Both Bower structures also offer a mix of studio, one-, and two-bedroom rental homes. Amenity highlights include expansive common roof deck areas on each building, with the taller tower’s indoor/outdoor spaces offering partial views into Fenway Park, as well as a glass-enclosed atrium. The interiors, by Planeta Design Group, incorporate biophilic design elements throughout common spaces and public areas.
Key to the project team’s goal of smart, community focused growth, public amenities at Bower include a 12,000-square-foot air-rights deck and multi-level landscaped pedestrian walkways that connect the two buildings and their adjacent neighborhoods.
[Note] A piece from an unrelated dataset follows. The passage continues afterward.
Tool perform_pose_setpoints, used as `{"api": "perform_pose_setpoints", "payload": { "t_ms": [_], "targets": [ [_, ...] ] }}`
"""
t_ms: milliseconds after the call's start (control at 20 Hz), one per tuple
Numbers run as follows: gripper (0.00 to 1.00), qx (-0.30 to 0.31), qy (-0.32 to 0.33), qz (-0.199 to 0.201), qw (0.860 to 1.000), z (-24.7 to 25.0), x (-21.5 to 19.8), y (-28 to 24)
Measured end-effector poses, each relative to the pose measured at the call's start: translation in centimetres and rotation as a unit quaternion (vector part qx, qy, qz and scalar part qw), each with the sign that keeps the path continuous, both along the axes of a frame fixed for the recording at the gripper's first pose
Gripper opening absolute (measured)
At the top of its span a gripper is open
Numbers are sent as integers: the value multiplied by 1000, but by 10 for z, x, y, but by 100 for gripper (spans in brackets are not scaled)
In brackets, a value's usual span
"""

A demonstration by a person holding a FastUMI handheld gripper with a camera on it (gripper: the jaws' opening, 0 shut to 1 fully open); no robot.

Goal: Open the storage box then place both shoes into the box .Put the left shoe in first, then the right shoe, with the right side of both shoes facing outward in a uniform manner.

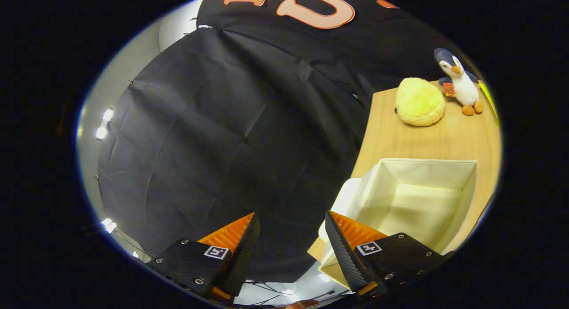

The transit-oriented Fenway Center development will also offer access to commuter rail service at the revitalized Landsdowne Station.
“Fenway Center represents one of Boston’s best opportunities for transformation and intelligent growth,” says TAT’s Jay Szymanski, AIA, LEED AP. “By adding new housing and creating physical connections within the city that did not exist before, this project shows how development and design teams can build tremendous community value from underutilized land assets.”